[BRIEF]
Which lines below contain the word "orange"? Copy each of them.

[SOURCE MATERIAL]
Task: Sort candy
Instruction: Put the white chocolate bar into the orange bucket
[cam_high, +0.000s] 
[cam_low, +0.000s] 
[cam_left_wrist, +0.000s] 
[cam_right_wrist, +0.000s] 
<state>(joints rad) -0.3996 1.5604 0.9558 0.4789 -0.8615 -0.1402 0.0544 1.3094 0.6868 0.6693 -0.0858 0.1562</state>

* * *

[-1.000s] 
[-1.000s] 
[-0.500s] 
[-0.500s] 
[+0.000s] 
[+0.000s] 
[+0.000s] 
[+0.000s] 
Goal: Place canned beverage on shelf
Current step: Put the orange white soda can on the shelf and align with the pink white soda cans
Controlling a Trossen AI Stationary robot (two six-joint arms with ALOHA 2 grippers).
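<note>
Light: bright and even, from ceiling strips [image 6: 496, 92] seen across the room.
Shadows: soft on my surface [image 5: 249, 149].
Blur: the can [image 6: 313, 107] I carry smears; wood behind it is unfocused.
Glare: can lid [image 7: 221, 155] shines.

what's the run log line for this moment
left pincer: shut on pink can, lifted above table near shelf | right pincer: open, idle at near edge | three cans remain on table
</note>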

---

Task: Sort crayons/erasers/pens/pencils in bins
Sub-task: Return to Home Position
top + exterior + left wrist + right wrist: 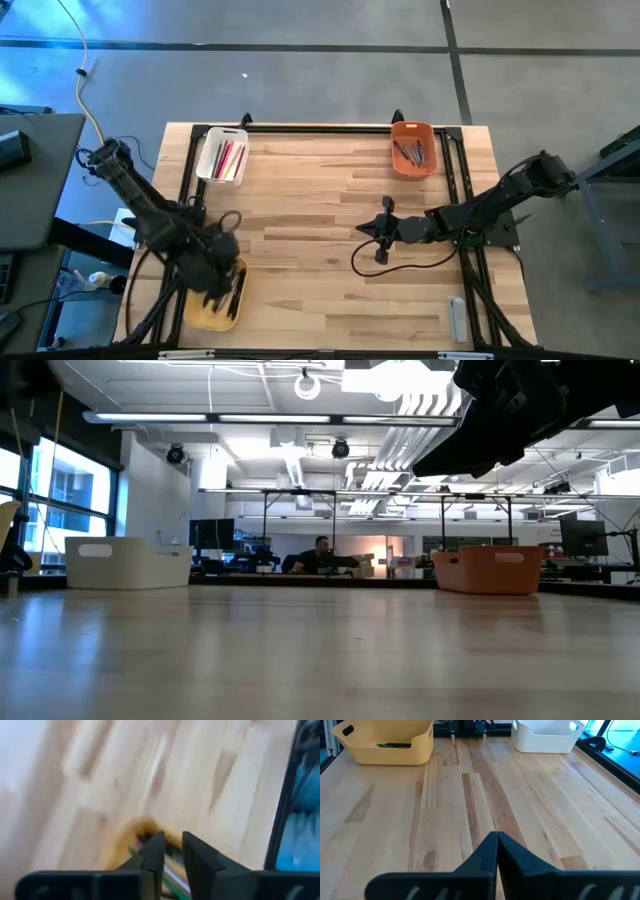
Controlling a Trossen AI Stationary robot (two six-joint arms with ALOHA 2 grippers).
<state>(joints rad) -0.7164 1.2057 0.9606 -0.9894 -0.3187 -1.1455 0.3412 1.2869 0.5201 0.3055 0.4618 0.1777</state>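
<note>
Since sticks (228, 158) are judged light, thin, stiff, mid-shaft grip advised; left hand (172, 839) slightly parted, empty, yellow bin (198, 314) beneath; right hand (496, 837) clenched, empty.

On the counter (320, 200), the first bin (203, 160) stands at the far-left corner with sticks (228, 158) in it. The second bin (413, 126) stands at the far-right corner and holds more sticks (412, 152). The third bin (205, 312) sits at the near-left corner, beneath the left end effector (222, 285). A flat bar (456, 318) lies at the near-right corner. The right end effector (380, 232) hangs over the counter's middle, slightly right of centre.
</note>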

[EXERCISE SOLUTION]
Instruction: Put the white chocolate bar into the orange bucket
Current step: Put the orange white soda can on the shelf and align with the pink white soda cans

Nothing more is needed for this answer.